The Carnegie Corporation’s Michele Cahill and Leah Hamilton, veterans of Joel Klein’s Department of Education in New York City, responded to a challenge posed by Petrilli with a thoughtful alternative view.

In Mike’s post on Monday, he asks if our schools have “an answer” for students who are unprepared for high school—a group that makes up, as he says, as much as 80–90 percent of students. He also points out, correctly, that all that many districts offer these students is a chance to muddle through four years (or more) in a large, comprehensive high school, in hopes of earning a diploma that by no means signals readiness for college or a career. It is an indictment of our educational system that many do not achieve even that.
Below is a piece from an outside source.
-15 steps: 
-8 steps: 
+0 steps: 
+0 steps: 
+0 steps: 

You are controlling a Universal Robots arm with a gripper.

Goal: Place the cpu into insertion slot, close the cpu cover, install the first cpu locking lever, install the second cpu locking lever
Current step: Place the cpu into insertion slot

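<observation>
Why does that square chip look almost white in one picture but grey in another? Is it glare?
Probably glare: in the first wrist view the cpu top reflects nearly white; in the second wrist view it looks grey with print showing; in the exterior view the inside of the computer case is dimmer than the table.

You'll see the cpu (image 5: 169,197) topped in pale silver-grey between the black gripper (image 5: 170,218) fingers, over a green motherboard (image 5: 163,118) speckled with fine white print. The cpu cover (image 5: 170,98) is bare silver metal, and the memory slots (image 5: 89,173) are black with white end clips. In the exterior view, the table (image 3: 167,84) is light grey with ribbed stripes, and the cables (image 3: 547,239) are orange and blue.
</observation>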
Fortunately, there are models out there that show that it is indeed possible to structure high schools to do much more for underprepared students. A recent book by Greg Duncan and Richard Murnane, Restoring Opportunity: The Crisis of Inequality and the Challenge of American Educationfor example, describes what the authors call “high schools that improve life chances,” pointing in particular to small, nonselective high schools created in New York City by the Department of Education and New Visions for Public Schools. Explicitly designed according to a set of design principles that stress academic rigor and personalization, attention to youth development, strong community partnerships, and accountability for results, these schools have produced powerful results for students—many of whom fall squarely within the cohort of the...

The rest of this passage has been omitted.